Problem description:
Scan the listing below. Copy each line that contains "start".

Top of Information supplied

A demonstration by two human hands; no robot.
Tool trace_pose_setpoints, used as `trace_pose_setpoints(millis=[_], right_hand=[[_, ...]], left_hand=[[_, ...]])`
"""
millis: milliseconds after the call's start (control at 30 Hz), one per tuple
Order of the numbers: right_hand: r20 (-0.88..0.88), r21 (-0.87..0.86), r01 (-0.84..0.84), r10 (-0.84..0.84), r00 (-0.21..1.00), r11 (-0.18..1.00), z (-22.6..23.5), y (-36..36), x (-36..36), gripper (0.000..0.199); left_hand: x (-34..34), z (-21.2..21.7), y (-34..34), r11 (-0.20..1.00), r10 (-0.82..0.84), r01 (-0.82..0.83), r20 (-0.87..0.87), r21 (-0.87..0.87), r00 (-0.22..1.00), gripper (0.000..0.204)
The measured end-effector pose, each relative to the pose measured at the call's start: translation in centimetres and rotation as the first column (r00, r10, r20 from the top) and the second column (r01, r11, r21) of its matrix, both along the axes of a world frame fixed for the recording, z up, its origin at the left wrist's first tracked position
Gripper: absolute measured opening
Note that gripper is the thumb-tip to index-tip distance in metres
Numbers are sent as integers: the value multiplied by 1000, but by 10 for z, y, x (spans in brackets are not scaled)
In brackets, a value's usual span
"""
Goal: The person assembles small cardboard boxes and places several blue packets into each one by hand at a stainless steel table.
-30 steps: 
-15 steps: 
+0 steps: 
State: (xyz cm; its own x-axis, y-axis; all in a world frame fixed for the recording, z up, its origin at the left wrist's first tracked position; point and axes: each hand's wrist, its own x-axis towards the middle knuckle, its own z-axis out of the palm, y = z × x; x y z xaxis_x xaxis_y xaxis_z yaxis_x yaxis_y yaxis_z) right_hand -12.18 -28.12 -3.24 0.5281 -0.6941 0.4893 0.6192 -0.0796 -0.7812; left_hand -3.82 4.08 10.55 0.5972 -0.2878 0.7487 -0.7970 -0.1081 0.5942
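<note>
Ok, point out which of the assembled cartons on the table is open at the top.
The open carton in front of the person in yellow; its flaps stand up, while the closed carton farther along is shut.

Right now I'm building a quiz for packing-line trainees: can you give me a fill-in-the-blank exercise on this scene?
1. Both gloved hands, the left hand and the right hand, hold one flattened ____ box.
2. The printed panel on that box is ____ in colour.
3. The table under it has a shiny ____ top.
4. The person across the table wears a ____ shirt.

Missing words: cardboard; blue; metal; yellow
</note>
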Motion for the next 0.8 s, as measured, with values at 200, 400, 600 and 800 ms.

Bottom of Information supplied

Task solution:
millis: milliseconds after the call's start (control at 30 Hz), one per tuple
The measured end-effector pose, each relative to the pose measured at the call's start: translation in centimetres and rotation as the first column (r00, r10, r20 from the top) and the second column (r01, r11, r21) of its matrix, both along the axes of a world frame fixed for the recording, z up, its origin at the left wrist's first tracked position

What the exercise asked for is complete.